Announcing general availability of Azure AI Vision Image Analysis 4.0 API

Microsoft

Nov 15, 2023

We are thrilled to announce the general availability of Azure AI Image Analysis 4.0. This cutting-edge solution offers a single API endpoint, empowering users to extract comprehensive insights from images. Key features of Azure AI Image Analysis 4.0 include:

Optical Character Recognition
Multimodal image embeddings
Image Captioning
Dense Captions
Tagging
People Detection (without identification of individuals)
Smart Crops
Object Detection

What sets Azure AI Vision Image Analysis 4.0 apart is its utilization of Microsoft’s Florence foundation model, rooted in a unified paradigm, seamlessly integrates spatial, temporal, and multimodal dimensions within computer vision using a single pre-trained model and network architecture. By leveraging large-scale image and video datasets, our approach not only establishes a versatile foundation for a multitude of computer vision tasks, enhancing AI performance and cost-effectiveness, but also empowers effortless zero- and few-shot customization for downstream applications, solidifying its status as a true game-changer.

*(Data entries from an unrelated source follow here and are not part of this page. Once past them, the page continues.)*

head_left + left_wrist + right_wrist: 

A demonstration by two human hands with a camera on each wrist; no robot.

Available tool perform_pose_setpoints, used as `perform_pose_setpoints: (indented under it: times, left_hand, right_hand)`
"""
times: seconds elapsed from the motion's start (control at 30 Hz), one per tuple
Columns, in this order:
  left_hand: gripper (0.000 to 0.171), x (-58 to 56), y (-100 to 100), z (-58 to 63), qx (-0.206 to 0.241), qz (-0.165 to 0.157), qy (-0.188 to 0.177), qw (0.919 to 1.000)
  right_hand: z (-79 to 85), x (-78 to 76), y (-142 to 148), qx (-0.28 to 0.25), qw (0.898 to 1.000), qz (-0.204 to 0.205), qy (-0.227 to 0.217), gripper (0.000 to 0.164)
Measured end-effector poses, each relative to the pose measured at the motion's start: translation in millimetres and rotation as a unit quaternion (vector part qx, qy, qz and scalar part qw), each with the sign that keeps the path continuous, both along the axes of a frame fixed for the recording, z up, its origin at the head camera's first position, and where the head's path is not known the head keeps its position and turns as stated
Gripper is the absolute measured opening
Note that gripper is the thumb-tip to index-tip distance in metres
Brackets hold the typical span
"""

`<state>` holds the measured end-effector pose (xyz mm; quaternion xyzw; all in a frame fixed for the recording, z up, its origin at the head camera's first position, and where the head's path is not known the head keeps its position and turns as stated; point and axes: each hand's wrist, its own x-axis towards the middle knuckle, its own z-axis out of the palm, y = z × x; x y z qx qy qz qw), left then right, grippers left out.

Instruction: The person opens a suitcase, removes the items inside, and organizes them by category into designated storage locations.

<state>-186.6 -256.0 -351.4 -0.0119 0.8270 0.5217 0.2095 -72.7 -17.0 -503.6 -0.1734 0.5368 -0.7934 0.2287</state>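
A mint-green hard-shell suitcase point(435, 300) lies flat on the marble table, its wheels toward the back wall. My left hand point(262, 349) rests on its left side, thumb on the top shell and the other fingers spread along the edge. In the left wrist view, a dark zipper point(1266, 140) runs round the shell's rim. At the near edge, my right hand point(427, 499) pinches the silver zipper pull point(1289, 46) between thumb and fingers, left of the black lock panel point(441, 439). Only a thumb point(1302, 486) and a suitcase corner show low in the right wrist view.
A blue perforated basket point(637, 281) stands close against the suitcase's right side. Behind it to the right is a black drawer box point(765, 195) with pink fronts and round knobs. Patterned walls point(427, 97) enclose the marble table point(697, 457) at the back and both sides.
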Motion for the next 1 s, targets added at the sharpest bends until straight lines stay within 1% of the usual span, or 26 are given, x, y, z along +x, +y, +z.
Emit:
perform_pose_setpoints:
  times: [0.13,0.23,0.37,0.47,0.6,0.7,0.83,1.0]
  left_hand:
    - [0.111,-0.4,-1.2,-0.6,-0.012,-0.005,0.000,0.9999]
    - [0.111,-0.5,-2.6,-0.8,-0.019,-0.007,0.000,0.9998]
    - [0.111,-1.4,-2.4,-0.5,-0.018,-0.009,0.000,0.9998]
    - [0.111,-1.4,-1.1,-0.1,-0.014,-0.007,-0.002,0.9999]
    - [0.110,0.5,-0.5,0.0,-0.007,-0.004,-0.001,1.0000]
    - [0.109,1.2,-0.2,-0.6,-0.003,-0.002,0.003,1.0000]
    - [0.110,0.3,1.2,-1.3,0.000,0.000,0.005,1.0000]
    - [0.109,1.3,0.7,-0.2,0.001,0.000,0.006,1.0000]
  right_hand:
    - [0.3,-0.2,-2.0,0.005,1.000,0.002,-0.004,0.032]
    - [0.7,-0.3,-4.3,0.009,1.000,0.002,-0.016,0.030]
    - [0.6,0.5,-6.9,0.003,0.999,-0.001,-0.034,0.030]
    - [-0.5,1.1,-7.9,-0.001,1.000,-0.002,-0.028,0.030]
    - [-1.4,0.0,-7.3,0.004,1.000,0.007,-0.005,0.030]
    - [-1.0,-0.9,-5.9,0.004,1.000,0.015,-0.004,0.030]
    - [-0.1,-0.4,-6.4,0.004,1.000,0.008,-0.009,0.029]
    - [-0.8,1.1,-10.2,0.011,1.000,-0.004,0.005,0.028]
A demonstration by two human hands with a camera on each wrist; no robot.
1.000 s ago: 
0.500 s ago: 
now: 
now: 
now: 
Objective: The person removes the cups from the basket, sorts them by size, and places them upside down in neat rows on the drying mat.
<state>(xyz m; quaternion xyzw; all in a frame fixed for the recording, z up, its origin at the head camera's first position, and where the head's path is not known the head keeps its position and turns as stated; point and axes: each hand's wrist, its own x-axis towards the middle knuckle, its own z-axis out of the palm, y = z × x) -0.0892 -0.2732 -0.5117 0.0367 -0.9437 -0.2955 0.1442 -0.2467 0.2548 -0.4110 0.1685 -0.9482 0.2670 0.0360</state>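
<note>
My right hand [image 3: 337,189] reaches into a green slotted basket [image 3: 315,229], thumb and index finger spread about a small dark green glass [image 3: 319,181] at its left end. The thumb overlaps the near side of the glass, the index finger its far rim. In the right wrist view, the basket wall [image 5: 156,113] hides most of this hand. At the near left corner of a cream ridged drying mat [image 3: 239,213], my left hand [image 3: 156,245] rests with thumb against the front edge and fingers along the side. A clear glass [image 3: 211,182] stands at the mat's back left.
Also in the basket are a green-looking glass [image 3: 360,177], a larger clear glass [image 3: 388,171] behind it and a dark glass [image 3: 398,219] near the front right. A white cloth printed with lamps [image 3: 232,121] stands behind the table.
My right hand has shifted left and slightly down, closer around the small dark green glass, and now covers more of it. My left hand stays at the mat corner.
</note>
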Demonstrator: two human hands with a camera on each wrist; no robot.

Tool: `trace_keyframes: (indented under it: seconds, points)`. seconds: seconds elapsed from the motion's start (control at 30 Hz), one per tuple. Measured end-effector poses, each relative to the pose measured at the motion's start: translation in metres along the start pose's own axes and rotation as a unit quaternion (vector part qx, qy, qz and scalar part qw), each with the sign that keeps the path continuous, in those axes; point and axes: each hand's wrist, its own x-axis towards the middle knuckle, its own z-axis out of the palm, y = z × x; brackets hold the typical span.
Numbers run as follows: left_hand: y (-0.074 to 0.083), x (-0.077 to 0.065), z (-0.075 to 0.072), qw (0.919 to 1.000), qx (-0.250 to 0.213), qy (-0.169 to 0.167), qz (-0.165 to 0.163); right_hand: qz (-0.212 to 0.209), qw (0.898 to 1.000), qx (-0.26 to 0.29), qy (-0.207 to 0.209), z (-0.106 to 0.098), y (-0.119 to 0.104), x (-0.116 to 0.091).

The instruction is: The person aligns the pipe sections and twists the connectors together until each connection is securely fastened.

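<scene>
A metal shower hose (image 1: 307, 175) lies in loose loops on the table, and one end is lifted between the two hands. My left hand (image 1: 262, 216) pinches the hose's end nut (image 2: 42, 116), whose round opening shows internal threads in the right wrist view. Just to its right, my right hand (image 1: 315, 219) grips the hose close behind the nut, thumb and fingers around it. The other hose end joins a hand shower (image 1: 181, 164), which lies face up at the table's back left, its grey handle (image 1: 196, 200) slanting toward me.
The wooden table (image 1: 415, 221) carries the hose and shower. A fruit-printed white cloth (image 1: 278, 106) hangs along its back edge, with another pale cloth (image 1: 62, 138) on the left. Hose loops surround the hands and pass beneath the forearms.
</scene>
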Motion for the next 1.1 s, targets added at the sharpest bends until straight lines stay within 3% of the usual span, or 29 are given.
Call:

Reddit will be using Vision Services to generate captions for hundreds of millions of images on its platform. Tiffany Ong, Reddit Product Manager of Consumer Product has said,

“With Microsoft’s Vision technology, we are making it easier for users to discover and understand our content. The newly created image captions make Reddit more accessible for everyone and give redditors more opportunities to explore our images, engage in conversations, and ultimately build connections and a sense of community."

Empowering Billions of Customers to Achieve More

Microsoft’s Florence foundation model, a cost-efficient large multimodal generative model, made its groundbreaking debut in November 2021, reshaping the landscape of technology and AI. Since its introduction, it has garnered immense adoption by some of the world's most prominent and widely used applications, serving billions of customers.

In 2022, LinkedIn took a significant step toward inclusivity by announcing auto captioning. This feature empowers LinkedIn members to easily edit and support their content, ensuring that every LinkedIn member has equal access to opportunities for communication and networking. Microsoft’s other product lines including M365 Word, PowerPoint, Outlook, Excel have adopted the same.

In September 2023, Microsoft introduced the latest Windows 11 Paint App and Windows 11 Photo App, which incorporates an advanced "Background Removal" and “Background Blur” features. This feature harnesses the state-of-the-art capabilities of the Florence foundation model to provide users with a streamlined and efficient image editing experience.

Moreover, in October 2023, the Microsoft OneDrive team unveiled the eagerly awaited next generation of OneDrive. As part of the event, they announced the limited preview of natural language search, powered by Image Analysis 4.0 API's multimodal embeddings combined with other Azure AI technology such as Face API within the consumer photos experience.

"We’re introducing natural language search in your photos experience. Just type what you are looking for and OneDrive will find it. This search goes far beyond object recognition, you can ask it to find specific places, settings, objects, and people all in one search. For example, if you are looking for a particular photo you can search for “camping in the fall, in the mountains with Caroline” and you’d see just the images you are looking for." - Jason Moore, VP of OneDrive Product

The contributions of the Florence foundation model and Microsoft's ongoing commitment to innovation continue to drive progress and enhance the user experience across a wide spectrum of applications and services.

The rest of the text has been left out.